The AhR has also been reported to play a role in the development of TH17 cells (Quintana et al., 2008; Veldhoen et al., 2008a). TH17 cells are characterized by their secretion of pro-inflammatory cytokines IL-17 and IL-22. The ligand-activated AhR regulates expression of these cytokines in tissue culture. A role for the AhR in the regulation of TH17 cells is supported further by the observation that the absolute number of TH17 cells is reduced in AhR null mice upon induction of Experimental Autoimmune Encephalomyelitis (Veldhoen et al., 2008b). Because TH17 cells promote the immune response and Tregs are known to decrease immune reactivity, a model has emerged suggesting that the Treg/TH17 balance distinguishes an effective immune response and self-antigen tolerance from chronic infection or autoimmunity. Preliminary evidence from multiple laboratories has suggested that the AhR modifies the Treg/TH17 cell balance through modifying the cytokine milieu. The mechanism at work may be related to the fact that TGFβ induces Treg differentiation, while the presence of IL-6 leads to TGFβ-dependent TH17 cell production. Elucidating the specific transcriptional targets of the AhR that result in the induction of Tregs through the used of potent and specific AhR ligands such as TCDD that may provide the most direct route to understand signaling steps by which the AhR influences the immune system.

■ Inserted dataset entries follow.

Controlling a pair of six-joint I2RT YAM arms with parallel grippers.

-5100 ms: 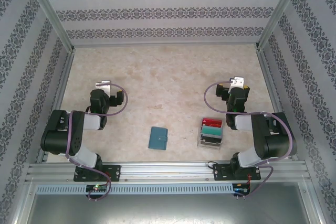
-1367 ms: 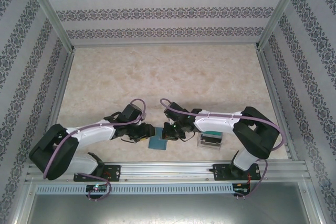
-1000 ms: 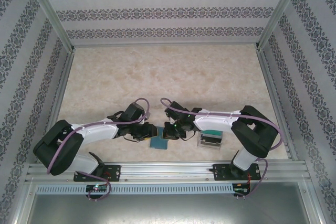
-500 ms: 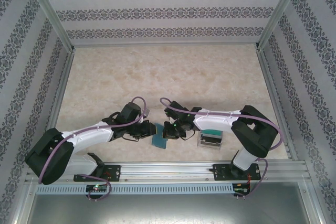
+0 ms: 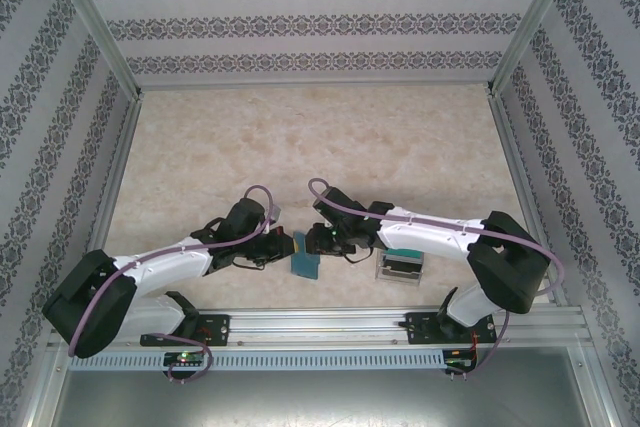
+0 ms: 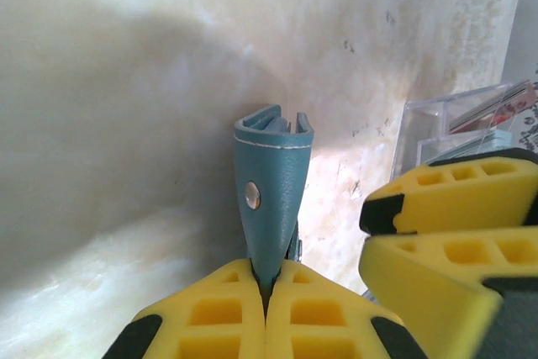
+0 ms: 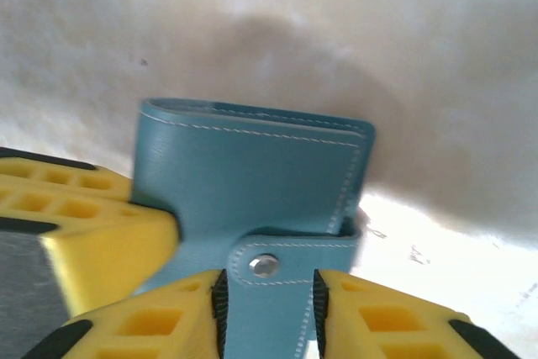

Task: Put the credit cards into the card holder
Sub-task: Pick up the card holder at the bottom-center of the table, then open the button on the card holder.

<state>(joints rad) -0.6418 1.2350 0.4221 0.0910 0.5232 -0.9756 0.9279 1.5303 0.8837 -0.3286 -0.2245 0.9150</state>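
Observation:
The teal-blue card holder (image 5: 305, 266) is tipped up on edge near the table's front. My left gripper (image 5: 284, 248) is shut on one edge of the card holder (image 6: 271, 191), which stands up between the yellow fingers (image 6: 210, 308). My right gripper (image 5: 313, 243) faces it from the other side. Its jaws are open, and they straddle the snap tab (image 7: 282, 268) of the card holder (image 7: 252, 178). The credit cards (image 5: 404, 249) stand in a clear tray (image 5: 399, 269) to the right. The top card is teal-green.
The clear tray (image 6: 437, 124) with its cards sits just beyond the right gripper's fingers (image 6: 454, 233). The left gripper's fingers (image 7: 84, 216) crowd the holder's left side. An aluminium rail (image 5: 320, 325) runs along the near edge, with patterned walls on the other sides.
The left gripper has closed on the card holder's edge and tipped it up off the table. The right gripper's jaws have parted around the snap tab.

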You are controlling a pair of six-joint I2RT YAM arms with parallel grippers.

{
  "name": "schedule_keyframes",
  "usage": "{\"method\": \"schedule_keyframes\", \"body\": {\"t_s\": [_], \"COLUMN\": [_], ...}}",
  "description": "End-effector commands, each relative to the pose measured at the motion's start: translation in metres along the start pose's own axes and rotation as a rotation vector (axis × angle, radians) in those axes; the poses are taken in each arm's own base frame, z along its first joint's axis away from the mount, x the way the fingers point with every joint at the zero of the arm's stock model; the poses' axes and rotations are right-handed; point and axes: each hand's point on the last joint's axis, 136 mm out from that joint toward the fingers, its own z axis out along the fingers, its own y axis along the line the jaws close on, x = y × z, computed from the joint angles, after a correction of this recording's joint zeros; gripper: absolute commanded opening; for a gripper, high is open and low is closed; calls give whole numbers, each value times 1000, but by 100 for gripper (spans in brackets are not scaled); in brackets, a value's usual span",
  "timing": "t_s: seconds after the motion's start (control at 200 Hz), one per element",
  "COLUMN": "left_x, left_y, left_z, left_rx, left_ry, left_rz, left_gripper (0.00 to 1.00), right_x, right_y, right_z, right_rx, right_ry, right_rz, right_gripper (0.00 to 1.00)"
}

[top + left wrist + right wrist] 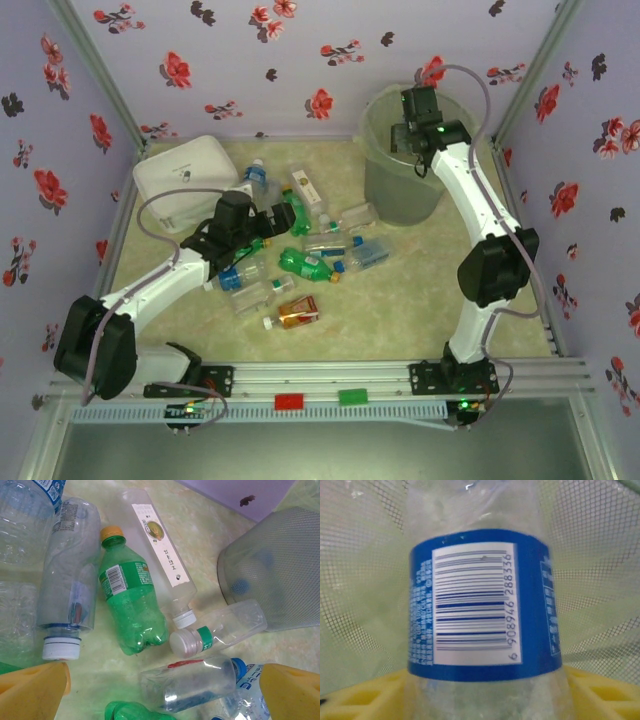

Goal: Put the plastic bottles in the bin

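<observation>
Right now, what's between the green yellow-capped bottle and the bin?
In the left wrist view, a long clear white-capped bottle lies across the gap between the green bottle and the bin, then bare table. A small green-banded bottle lies lower in frame.

The bottles [305,250] lie heaped at the middle of the table [420,310], many touching, so the gaps between them are tight. In the left wrist view a green bottle [131,605] has only narrow strips of table on either side, hemmed by a clear bottle [67,580] on its left and a pale bottle [160,560] on its right; bare table opens below it. The white box [185,180] blocks the upper left of the top view. The bin [400,195] stands upper right, its mouth taken up by the right gripper [405,138] and a blue-labelled bottle [485,605]. The table's lower right lies bare.
</observation>
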Motion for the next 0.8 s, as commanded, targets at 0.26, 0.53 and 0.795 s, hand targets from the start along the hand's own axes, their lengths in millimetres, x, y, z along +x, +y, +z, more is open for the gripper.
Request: {"method": "schedule_keyframes", "body": {"t_s": [0.26, 0.53, 0.795], "left_x": [-6, -7, 34], "left_y": [-9, -11, 8], "left_z": [-1, -6, -27], "left_rx": [16, 3, -63], "left_ry": [0, 30, 221], "left_rz": [16, 113, 252], "left_gripper": [100, 100, 100], "right_x": [-49, -19, 63], "right_y": [-4, 63, 127], "right_z": [-86, -145, -138], "right_rx": [-110, -432, -622], "right_ry": [-267, -370, -243], "right_rz": [87, 9, 11], "right_gripper": [100, 100, 100]}}
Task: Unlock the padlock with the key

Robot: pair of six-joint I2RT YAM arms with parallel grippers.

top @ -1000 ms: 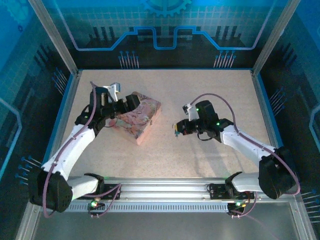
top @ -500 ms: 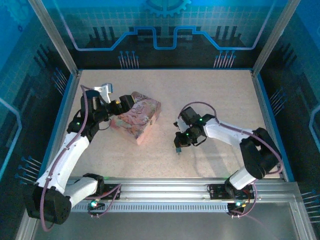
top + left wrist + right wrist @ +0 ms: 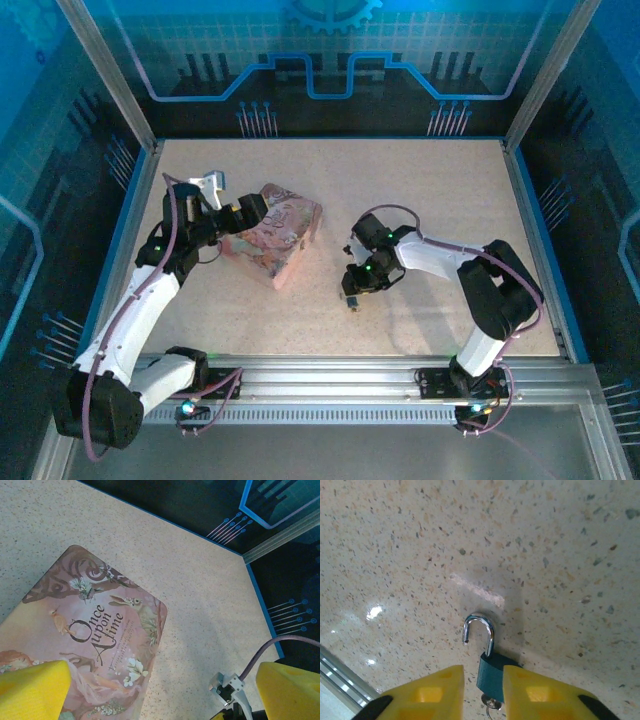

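Having lowered near the table (image 3: 545,555) middle, the right gripper (image 3: 483,682) parts its fingers (image 3: 430,692) from the key (image 3: 490,703); the padlock (image 3: 492,672) shackle hangs open, so probably unlocked; the left gripper (image 3: 160,690) gapes wide.

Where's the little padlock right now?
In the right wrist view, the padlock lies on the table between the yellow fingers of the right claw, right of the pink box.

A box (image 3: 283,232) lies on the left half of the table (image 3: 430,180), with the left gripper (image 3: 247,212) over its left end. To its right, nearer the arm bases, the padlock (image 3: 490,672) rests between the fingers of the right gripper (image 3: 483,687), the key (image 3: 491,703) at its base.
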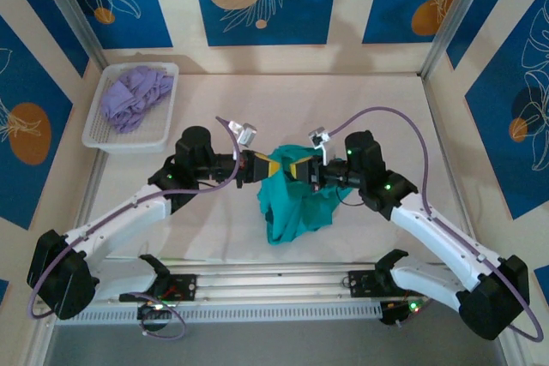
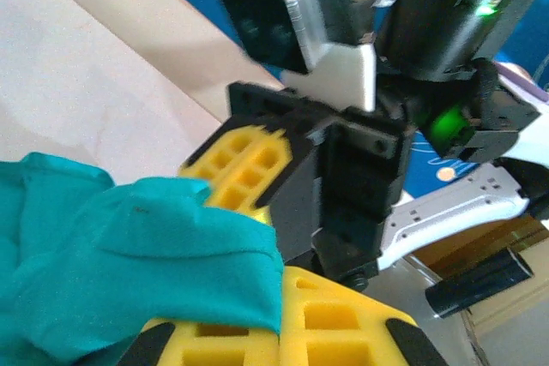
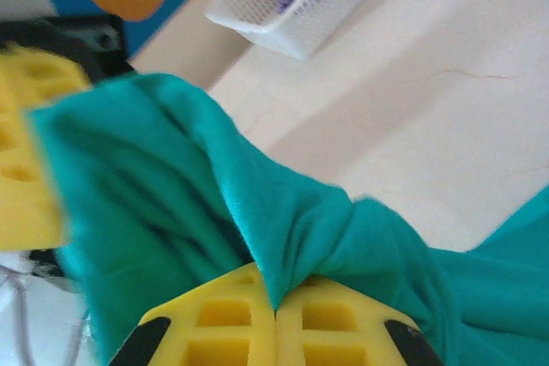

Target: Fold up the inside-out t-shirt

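Centrally, the left arm (image 1: 129,212) and right arm (image 1: 429,220) bend inward over the tabletop (image 1: 360,100), wrists facing. The left claw (image 1: 255,164) and right claw (image 1: 302,169) each clamp tight on the bunched teal t-shirt (image 1: 292,207) hanging between them.

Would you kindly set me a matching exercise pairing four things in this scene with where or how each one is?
Things:
1. t-shirt
2. basket
3. purple garment
4. right gripper

Place or state:
A. lying in the basket
B. shut on the t-shirt
C. at the table's far left corner
D. bunched mid-table

Pairs: 1-D, 2-C, 3-A, 4-B
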`<state>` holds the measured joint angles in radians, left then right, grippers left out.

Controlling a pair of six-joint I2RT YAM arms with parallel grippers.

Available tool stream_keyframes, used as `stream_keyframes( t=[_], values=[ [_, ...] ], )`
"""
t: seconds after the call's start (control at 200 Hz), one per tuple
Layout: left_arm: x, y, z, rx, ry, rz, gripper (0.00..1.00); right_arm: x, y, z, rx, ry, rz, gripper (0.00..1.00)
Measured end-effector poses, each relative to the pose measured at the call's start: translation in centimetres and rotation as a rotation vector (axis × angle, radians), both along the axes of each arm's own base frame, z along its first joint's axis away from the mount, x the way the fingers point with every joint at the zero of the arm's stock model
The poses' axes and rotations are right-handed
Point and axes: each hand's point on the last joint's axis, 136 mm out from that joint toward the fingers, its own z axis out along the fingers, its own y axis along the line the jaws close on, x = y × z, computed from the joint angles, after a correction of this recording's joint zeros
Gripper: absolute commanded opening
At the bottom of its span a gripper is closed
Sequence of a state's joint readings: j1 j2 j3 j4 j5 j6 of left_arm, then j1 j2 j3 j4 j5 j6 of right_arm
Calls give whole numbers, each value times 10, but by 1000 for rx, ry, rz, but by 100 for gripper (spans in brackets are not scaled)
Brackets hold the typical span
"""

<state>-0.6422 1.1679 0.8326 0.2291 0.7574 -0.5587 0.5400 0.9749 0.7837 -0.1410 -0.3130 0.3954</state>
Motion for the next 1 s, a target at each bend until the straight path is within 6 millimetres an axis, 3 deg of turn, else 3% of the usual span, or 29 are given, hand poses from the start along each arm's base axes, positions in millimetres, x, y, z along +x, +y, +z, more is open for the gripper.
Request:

The concept of regulatory or suppressor cells having a role in chemical-induced immune system toxicology has been somewhat understudied. However, it is now recognized that Tregs play a critical role in maintaining the careful balancing act that allows the immune system to respond appropriately in the face of infection or disease, resolve when the challenge has diminished, and fail to respond to self-antigens. As shown by the speakers in this symposium, various immunoregulatory T-cell subsets may be induced by environmental chemicals and protein allergens. Chemical-induced alterations in Tregs number or function may be of pivotal importance in the clinical outcomes following chemical exposure and further research is needed to elucidate the role of Tregs in chemical-induced modulation of immune function and how this may impact human health and the burden of disease.
Declaration of interest
The Authors declare of not having any financial, personal, or association with any of individuals or organizations that could have inappropriately influence the submitted work. The Authors alone are responsible for the content and writing of the paper. This article may be the work product of an employee or group of employees of the National Institute of Environmental Health Sciences (NIEHS), National Institutes of Health (NIH); however, the statements, opinions or conclusions contained therein do not necessarily represent the statements, opinions or conclusions of NIEHS, NIH or the United States government.